In his first full season, Kelly led Cincinnati to a competitive position in the Big East, the Bearcats' second ever 10-win season (its first since 1949), and a Top 25 ranking. On December 5, 2007, Kelly was named Big East Coach of the Year after leading the Bearcats to a 9–3 record.  Coach Kelly later led the Bearcats to a 31–21 victory in the PapaJohns.com Bowl over Southern Miss.

In 2008, Kelly led Cincinnati to its first ever outright Big East title with key wins over West Virginia and Pittsburgh.  The Bearcats had never defeated either team in Big East conference play. Kelly also became the first coach to win all three of the Bearcats' traveling trophies— the Victory Bell (Miami [OH]), the Keg of Nails (Louisville), and the River City Rivalry Trophy (Pitt). The Bearcats played in the Orange Bowl versus the ACC champion, Virginia Tech, on January 1, 2009 but lost 20–7 to finish the season 11–3.

After beginning the 2009 season unranked in all polls, Kelly's Bearcats reeled off 12 straight victories and finished the regular season undefeated.

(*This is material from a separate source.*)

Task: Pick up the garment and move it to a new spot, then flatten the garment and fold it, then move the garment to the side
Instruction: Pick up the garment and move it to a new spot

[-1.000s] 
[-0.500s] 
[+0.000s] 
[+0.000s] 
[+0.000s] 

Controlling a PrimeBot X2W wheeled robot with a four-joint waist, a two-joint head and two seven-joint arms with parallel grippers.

Going into the bowl season, they were ranked No. 3 in the BCS Standings and faced the Florida Gators in the Sugar Bowl. Kelly did not coach the team in the 51–24 loss to Florida because he accepted the head football coaching position at Notre Dame.

Among the honors that Cincinnati football achieved in 2009 was the highest academic rating among teams in the top 10 of the BCS standings, according to the 2009 Graduation Success Rates, released November 18 by the NCAA. Cincinnati, which was fifth in the BCS standings, checked in with a 75 percent NCAA graduation rate and a 71 percent federal government rate, the only team in the BCS top 10 to surpass the 70 percent plateau in both. Kelly finished his tenure at Cincinnati with a 34–6 record.

Butch Jones era (2010–2012)
On December 16, 2009, Central Michigan head coach Butch Jones was named head coach of the Cincinnati Bearcats.  The hiring was an odd coincidence, as Jones had also replaced Brian Kelly as head coach at Central Michigan.

Jones led the Bearcats to records of 4–8 in 2010 and 10–3 in 2011, including a Big East championship, a Liberty Bowl victory over Vanderbilt, and he was named Big East Coach of the Year.  Also in 2011, Cincinnati was the only program to win both its conference championship as well as the league's team academic award.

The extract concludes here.